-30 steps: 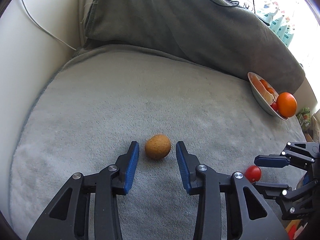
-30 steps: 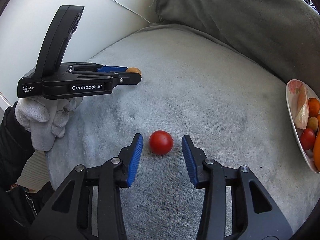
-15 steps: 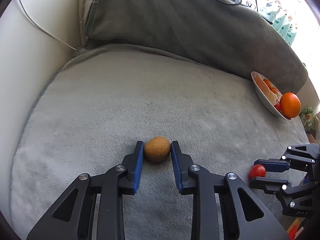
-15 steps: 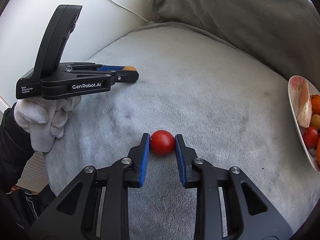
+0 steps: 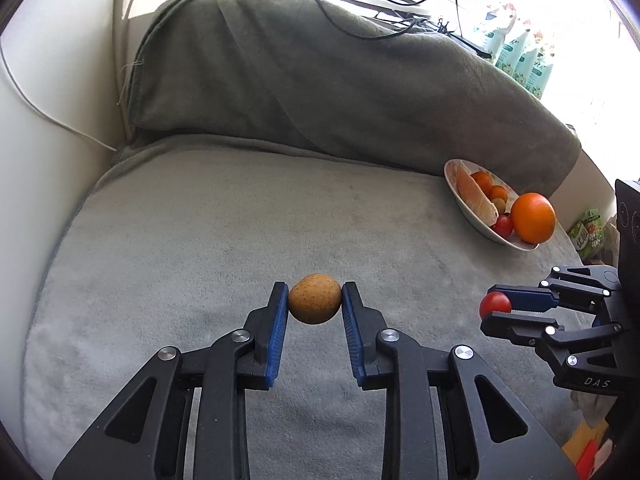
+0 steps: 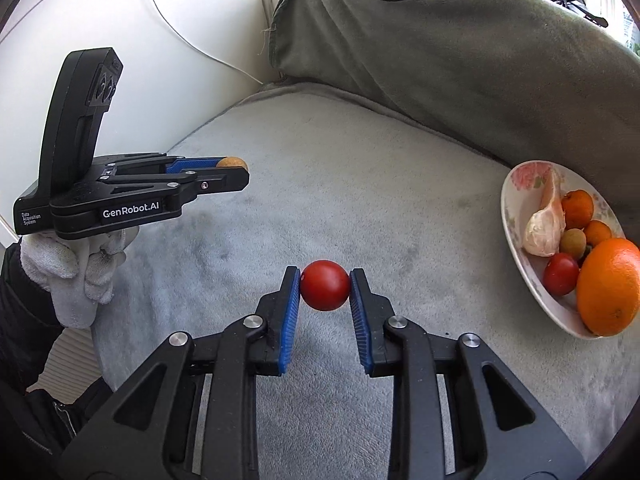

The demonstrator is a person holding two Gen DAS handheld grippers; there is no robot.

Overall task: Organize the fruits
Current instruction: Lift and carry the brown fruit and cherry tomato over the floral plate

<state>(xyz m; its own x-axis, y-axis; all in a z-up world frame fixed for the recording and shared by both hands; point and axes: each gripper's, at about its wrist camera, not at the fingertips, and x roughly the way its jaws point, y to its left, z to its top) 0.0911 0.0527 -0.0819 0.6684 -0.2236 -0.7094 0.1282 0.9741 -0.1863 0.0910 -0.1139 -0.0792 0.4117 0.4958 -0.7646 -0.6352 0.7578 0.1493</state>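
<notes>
The left gripper [image 5: 315, 300] has its jaws closed on a small brown, speckled fruit [image 5: 315, 298], each blue pad pressing one flank of it. The fruit sits at the very tips of the jaws, and its shadow falls on the grey cushion [image 5: 200, 240] beneath it. The right gripper [image 6: 325, 291] has its jaws clamped the same way on a red tomato [image 6: 325, 291], pinched at its widest part between the blue pads and held above the same cushion.

From the right wrist view the left gripper shows side-on at the left, held by a hand in a white glove [image 6: 76, 276] with a dark sleeve [image 6: 24, 320] below it; the brown fruit peeps out beyond the tips. From the left wrist view the right gripper shows at the right edge with the tomato at its tips.

Further off, toward the right edge of the cushion, stands a white floral bowl [image 6: 520, 216]. In it lie a large orange [image 6: 608, 286] at the near rim, a second red tomato [image 6: 560, 274] beside it, a small greenish-brown fruit [image 6: 573, 242], two small oranges [image 6: 578, 208], and a pale peeled citrus segment [image 6: 546, 224] leaning against the inner wall.

Behind the bowl rises a back cushion draped in a grey-green blanket [image 5: 340, 88], with black cables [image 5: 380, 24] lying across its top.
</notes>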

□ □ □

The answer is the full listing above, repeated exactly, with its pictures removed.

-30 steps: 
-30 steps: 
-15 steps: 
-15 steps: 
+0 steps: 
+0 steps: 

The demonstrator is a person holding two Gen DAS handheld grippers; there is no robot.

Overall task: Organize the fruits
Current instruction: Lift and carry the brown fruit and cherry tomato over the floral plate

<state>(xyz m; its own x-axis, y-axis; all in a z-up world frame fixed for the recording and shared by both hands; point and axes: each gripper's, at about its wrist camera, not at the fingertips, and x roughly the way its jaws point, y to its left, z to its top) 0.0911 0.0527 -0.0819 0.6684 -0.2236 -0.7094 0.1282 0.9741 -0.1863 0.0910 -0.1139 -0.0792 0.4117 0.4958 -0.7646 -0.6352 0.7578 0.1493</state>
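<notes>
The left gripper [image 5: 315, 300] has its jaws closed on a small brown, speckled fruit [image 5: 315, 298], each blue pad pressing one flank of it. The fruit sits at the very tips of the jaws, and its shadow falls on the grey cushion [image 5: 200, 240] beneath it. The right gripper [image 6: 325, 291] has its jaws clamped the same way on a red tomato [image 6: 325, 291], pinched at its widest part between the blue pads and held above the same cushion.

From the right wrist view the left gripper shows side-on at the left, held by a hand in a white glove [image 6: 76, 276] with a dark sleeve [image 6: 24, 320] below it; the brown fruit peeps out beyond the tips. From the left wrist view the right gripper shows at the right edge with the tomato at its tips.

Further off, toward the right edge of the cushion, stands a white floral bowl [image 6: 520, 216]. In it lie a large orange [image 6: 608, 286] at the near rim, a second red tomato [image 6: 560, 274] beside it, a small greenish-brown fruit [image 6: 573, 242], two small oranges [image 6: 578, 208], and a pale peeled citrus segment [image 6: 546, 224] leaning against the inner wall.

Behind the bowl rises a back cushion draped in a grey-green blanket [image 5: 340, 88], with black cables [image 5: 380, 24] lying across its top.
</notes>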

The exercise is done, with nothing more to add.